As much as I love the myriad ways that the internet and a variety of digital tools have engaged and empowered my students, I’m in no hurry to become a paperless classroom. This means that when I’m planning my lessons, in addition to asking, “What is the best way for my students to tackle this concept, practice this skill or learn this new material?” I have also learned to consider, “Should we pull out the laptops or smart phones, or will our spiral notebooks be a better medium?”
Here are just a few examples of when and why I decided to keep our lesson unplugged:
Although writing in a Google Doc allows students to more easily draft, cut, move and revise their writing, I find students dig in more to the writing process if they can work through some of the stages with paper and pencil. They might brainstorm first on paper (doodling, webbing, listing, etc.), then draft in a Google Doc, and then double-space, print out and use a colored pen to edit and revise on paper (we all know that colored pens are better for the revision process, so I try to keep lots on hand). I show them pictures of authors’ drafts that are full of hand-written changes to inspire them to go ahead and get messy with their writing – it’s a messy process! And they seem to be most productive when they are working with a hard copy of their current piece.
I remember the days of final drafts written by hand, and how students hated that part of the process. Often they wouldn’t actually improve their writing, they would just rewrite it. Much neater. So I’m all about final drafts in a Doc. But for revision, we’re sticking with the good ol’ messy, marked up paper.
In the August weeks before school starts each year, I watch for spiral notebook prices to drop to a quarter or dime each. I buy enough for all of my students, and store them in the classroom so they don’t get lost or used up for other classes. My students use these notebooks for a variety of purposes: taking notes, practicing new concepts, making lists of “books to read someday,” journaling, brainstorming, etc.
As we move more of our work online, I wonder if I still need to buy the notebooks. We usually use only half of the pages by the end of the year. But studies like this one (“The Pen Is Mightier Than the Keyboard: Advantages of Longhand Over Laptop Note Taking,” by P. A. Mueller and D. M. Oppenheimer, Princeton University) suggest that there are brain benefits to writing by hand. Even more than that, though, I want my students to be able to doodle as they listen, list, web, scribble and brainstorm with all the freedom that pencil and paper give them in a tactile, hands-on way.

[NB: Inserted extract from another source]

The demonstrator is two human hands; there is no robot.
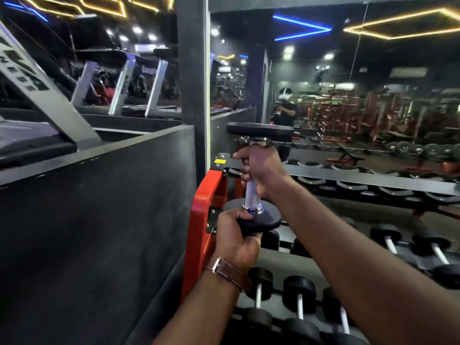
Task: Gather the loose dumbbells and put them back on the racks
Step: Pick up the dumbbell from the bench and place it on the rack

I know what you’re thinking: blogging is done online, isn’t it? Yes, of course. But before my students launch their own blogs, they practice blogging on paper. And here’s why:
Before they write their first blog post on paper, I tell them that what they write will be passed around the class for all to read. Their eyes get big and they glance around to see who will be reading their work. I point out that blogs are like that: whatever they post on their blog is passed around the internet for all to see. And now “audience” takes on a whole new meaning.
After their paper blog post is passed on to someone else in class, they each write a comment in response to a classmate’s blog on a small piece of paper. Then they tape their comment on to the blog. My hope is that this physical action of taping their words on top of another blog post will help them see the responsibility they have when commenting online on any blog or website. They are attaching their words to someone else’s piece of writing. And that is powerful.